What moves me about the resurrection is the fact that it is the same body, still carrying the scars. There is visceral proof that meaning can come from suffering, and evil does not have the last word. The way Lewis writes it, it’s as if old Narnia is the scapegoat that traps all the evil that existed in that world. Then Aslan destroys it, and all the good people can live happily ever after in heaven. This is not good redemptive theology.

Good redemptive theology understands that the stuff of resurrection comes from the stuff of suffering. It’s why Jesus’s body on the cross is the same body of the resurrection; it’s why Christians believe that the resurrection of our bodies is the restoration of the one we’re living in, not a replacement with a new model. And the redemption of the world isn’t that God is hiding a Platonic ideal in the clouds (as Lewis suggests), waiting for the right time to get rid of the old to make way for the new; no, the redemption will be the restoration of the world we’re already living in. We are already living in what will be heaven.

The problem is that C.S. Lewis thought he wrote himself into a corner in The Last Battle.

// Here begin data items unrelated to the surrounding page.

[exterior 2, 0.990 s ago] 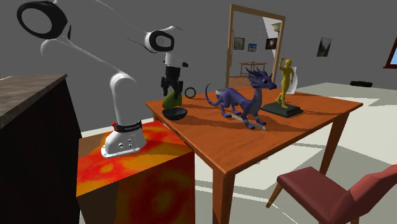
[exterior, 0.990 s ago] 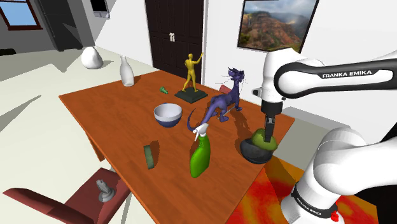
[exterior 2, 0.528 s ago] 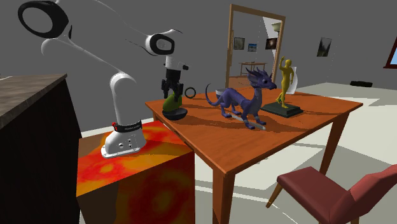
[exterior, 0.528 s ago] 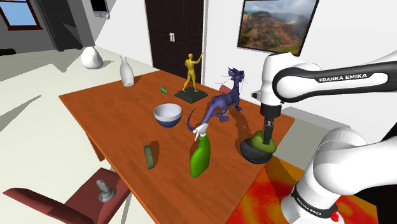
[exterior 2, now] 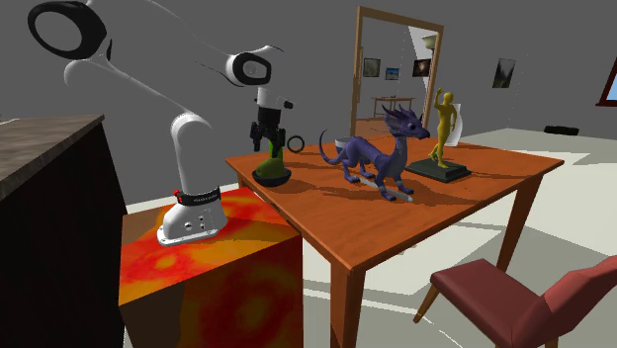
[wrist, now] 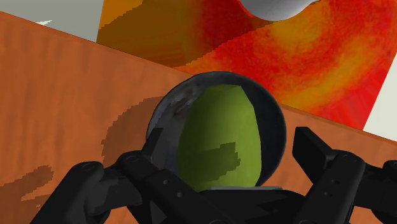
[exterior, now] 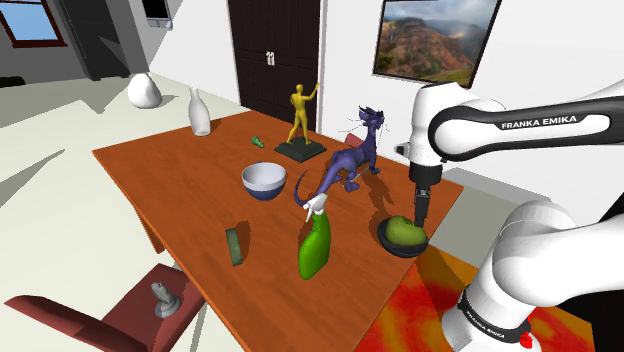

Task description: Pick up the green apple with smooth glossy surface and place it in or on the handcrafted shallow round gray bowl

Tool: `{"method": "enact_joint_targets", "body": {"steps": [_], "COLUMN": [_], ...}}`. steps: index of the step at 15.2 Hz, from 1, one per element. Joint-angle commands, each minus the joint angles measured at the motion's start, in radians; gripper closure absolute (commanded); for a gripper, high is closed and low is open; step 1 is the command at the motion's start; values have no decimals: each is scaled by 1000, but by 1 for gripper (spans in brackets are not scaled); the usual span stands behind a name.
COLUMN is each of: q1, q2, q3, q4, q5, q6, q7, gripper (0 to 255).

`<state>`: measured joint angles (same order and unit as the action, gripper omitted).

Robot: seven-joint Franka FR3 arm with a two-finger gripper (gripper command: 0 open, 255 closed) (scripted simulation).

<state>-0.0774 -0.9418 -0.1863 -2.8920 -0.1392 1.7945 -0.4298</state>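
A glossy green apple (exterior: 403, 232) (exterior 2: 270, 168) lies in the shallow dark gray bowl (exterior: 392, 243) (exterior 2: 273, 181) at the table corner nearest the stand. My black gripper (exterior: 421, 212) (exterior 2: 267, 147) hangs just above the apple, open. In the wrist view the apple (wrist: 219, 137) rests inside the bowl's round rim (wrist: 167, 107). There the gripper (wrist: 232, 145) straddles it, and its fingers (wrist: 313, 147) stand wide apart without touching the fruit.
A purple dragon figurine (exterior: 350, 160) stands close beside the bowl. A green spray bottle (exterior: 314, 246), a blue-and-white bowl (exterior: 264, 181), a yellow statue (exterior: 298, 115), a white vase (exterior: 200, 112) and a small dark green object (exterior: 235, 245) share the wooden table (exterior: 160, 170). The orange-red stand (exterior: 420, 310) lies just beyond the table edge.
The gripper came down a little over the bowl with the apple, then its fingers parted. The apple dropped from between them and now rests in the bowl.
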Motion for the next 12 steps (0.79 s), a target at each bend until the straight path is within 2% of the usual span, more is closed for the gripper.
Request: {"method": "enact_joint_targets", "body": {"steps": [1,4,12], "q1": [3,12,12], "q2": [0,9,9], "q3": [4,15,16], "q4": [33,130,130], "q5": [5,19,19], "q6": [-33,-121,-121], "q7": [0,-1,-1], "gripper": [0,0,0]}}
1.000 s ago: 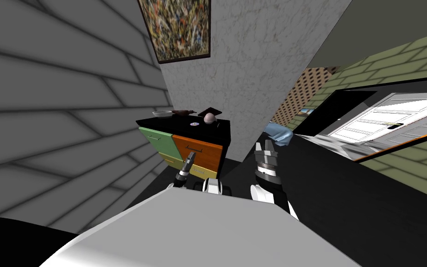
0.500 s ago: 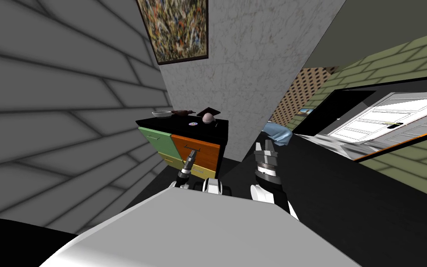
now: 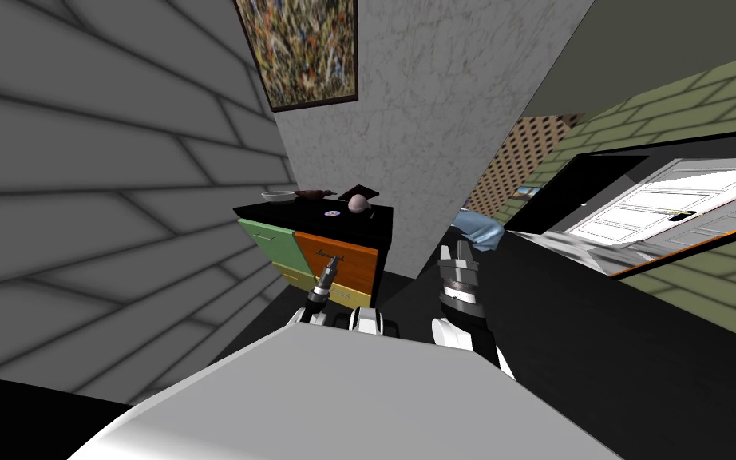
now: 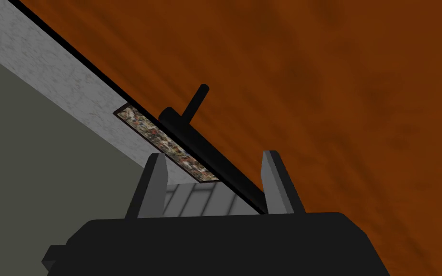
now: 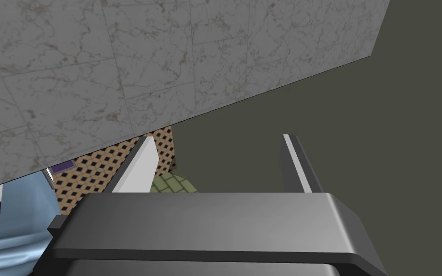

He writes to a point where Narnia appears unredeemable. The land is destroyed, trust in Aslan seems broken beyond repair, and all notions of good and evil seem lost. Even when Aslan does come back, it doesn’t fix things, and people still reject him. How do you redeem the unredeemable?

This question came up in my mind when I first had to reconcile my faith and sexuality. For years, I sat with this notion that if something was disordered, then my work in the spiritual life was to re-order it—simple enough. But I learned after years of trying to overcome same-sex attractions with no effect, and after reading what Psychology has to say on this subject, I had to come to terms with the reality that my attractions weren’t going away. I couldn’t get rid of them, I couldn’t fix them, I couldn’t re-order them. My original mindset was far more like Lewis’s. I desperately hoped that the old way would be done away with, I’d have all my desires fixed, and I wouldn’t be gay anymore. But that feels more like a resurrected Jesus without any scars.

With this revelation, I struggled to reconcile how an all-loving and all-powerful God could allow me to be created in such a way that how I fundamentally felt drawn to give and receive love was simultaneously ordered toward an intrinsic evil and unchangeable. That was the cruelty of the first degree. But the longer I sat with this, the more I realized that the God I believed in, and the God I experienced could see and bring good out of any situation. I had to let go of how I wanted God to redeem this aspect of my life and ask God how he wanted to redeem this part of my life.

Because it is far easier to place parts of our life out of God’s reach by taking Lewis’s approach. Those things we feel are too far gone, too unchangeable, something that just needs annihilating, we merely wait until the other side of eternity when God will fix everything. That keeps God at arm’s length and can keep us closed to the unexpected nature of God’s redemptive work. Redemption isn’t replacing the bad with the good; it is the work of God healing us through the imperfections of this world. It is the reason why Jesus could hold up a Canaanite, a Roman soldier, an ostracized woman, and a tax collector as images of faith in his day. In these stories, it is not in spite of their situation that they are held in high esteem; it is precisely because of their situation that they are models of faith.

What in your life feels unredeemable or would be better if it were done away with? That might just be exactly where God most wants to meet you.